## DATA:

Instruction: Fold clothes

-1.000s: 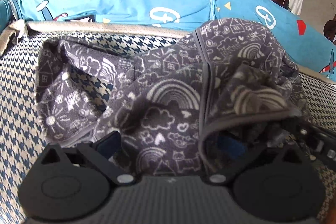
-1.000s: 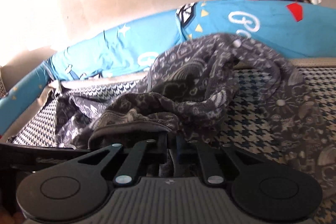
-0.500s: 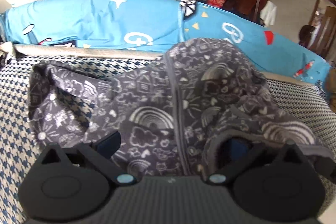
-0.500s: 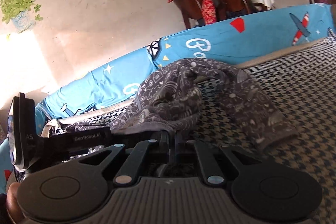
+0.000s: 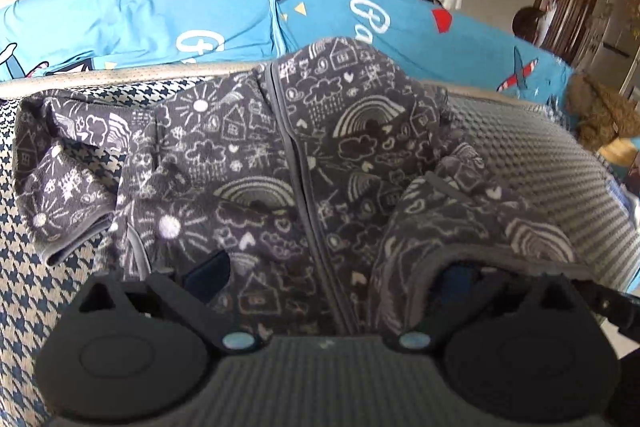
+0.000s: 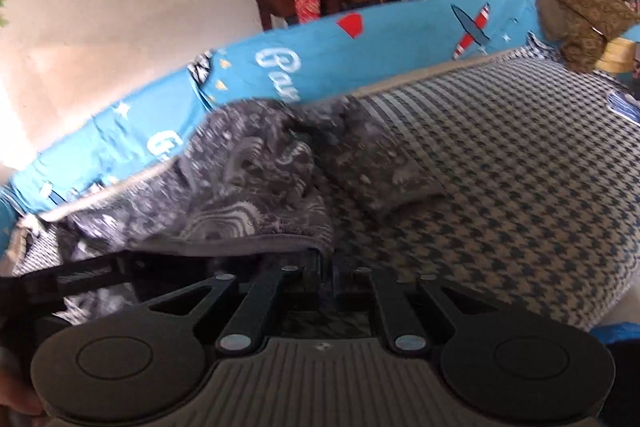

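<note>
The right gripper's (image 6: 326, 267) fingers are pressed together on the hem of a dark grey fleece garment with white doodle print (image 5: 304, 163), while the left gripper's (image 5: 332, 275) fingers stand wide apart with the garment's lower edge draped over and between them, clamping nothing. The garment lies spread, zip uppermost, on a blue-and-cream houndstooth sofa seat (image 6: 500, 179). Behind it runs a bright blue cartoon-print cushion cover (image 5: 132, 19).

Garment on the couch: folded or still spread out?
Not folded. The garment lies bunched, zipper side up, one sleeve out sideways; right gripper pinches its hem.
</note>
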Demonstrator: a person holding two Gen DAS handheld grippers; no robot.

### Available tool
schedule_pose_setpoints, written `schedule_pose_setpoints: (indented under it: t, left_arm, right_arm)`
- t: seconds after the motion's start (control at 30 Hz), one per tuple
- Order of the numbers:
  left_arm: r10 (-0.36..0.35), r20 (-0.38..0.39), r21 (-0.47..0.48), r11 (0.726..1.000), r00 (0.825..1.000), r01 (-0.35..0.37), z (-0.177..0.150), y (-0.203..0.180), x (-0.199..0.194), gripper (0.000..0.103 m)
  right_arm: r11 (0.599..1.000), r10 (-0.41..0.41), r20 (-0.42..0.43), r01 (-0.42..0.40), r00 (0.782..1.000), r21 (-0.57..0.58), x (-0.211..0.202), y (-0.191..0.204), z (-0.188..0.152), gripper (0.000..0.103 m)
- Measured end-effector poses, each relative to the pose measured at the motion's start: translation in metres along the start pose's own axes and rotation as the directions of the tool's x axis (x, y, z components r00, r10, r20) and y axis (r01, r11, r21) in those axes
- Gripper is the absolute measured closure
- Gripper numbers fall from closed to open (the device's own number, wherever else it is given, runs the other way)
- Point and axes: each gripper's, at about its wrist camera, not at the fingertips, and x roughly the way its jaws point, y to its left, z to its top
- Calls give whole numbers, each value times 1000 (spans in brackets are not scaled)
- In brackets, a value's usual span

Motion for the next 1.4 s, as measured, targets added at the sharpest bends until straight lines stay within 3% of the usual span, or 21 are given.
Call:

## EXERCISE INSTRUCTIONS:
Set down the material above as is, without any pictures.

## EXPECTED ANSWER:
Instruction: Fold clothes

-1.000s: 
-1.000s: 
-0.500s: 
-0.500s: 
+0.000s: 
+0.000s: 

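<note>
The right gripper's (image 6: 326, 267) fingers are pressed together on the hem of a dark grey fleece garment with white doodle print (image 5: 304, 163), while the left gripper's (image 5: 332, 275) fingers stand wide apart with the garment's lower edge draped over and between them, clamping nothing. The garment lies spread, zip uppermost, on a blue-and-cream houndstooth sofa seat (image 6: 500, 179). Behind it runs a bright blue cartoon-print cushion cover (image 5: 132, 19).

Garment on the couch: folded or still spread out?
Not folded. The garment lies bunched, zipper side up, one sleeve out sideways; right gripper pinches its hem.
</note>
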Demonstrator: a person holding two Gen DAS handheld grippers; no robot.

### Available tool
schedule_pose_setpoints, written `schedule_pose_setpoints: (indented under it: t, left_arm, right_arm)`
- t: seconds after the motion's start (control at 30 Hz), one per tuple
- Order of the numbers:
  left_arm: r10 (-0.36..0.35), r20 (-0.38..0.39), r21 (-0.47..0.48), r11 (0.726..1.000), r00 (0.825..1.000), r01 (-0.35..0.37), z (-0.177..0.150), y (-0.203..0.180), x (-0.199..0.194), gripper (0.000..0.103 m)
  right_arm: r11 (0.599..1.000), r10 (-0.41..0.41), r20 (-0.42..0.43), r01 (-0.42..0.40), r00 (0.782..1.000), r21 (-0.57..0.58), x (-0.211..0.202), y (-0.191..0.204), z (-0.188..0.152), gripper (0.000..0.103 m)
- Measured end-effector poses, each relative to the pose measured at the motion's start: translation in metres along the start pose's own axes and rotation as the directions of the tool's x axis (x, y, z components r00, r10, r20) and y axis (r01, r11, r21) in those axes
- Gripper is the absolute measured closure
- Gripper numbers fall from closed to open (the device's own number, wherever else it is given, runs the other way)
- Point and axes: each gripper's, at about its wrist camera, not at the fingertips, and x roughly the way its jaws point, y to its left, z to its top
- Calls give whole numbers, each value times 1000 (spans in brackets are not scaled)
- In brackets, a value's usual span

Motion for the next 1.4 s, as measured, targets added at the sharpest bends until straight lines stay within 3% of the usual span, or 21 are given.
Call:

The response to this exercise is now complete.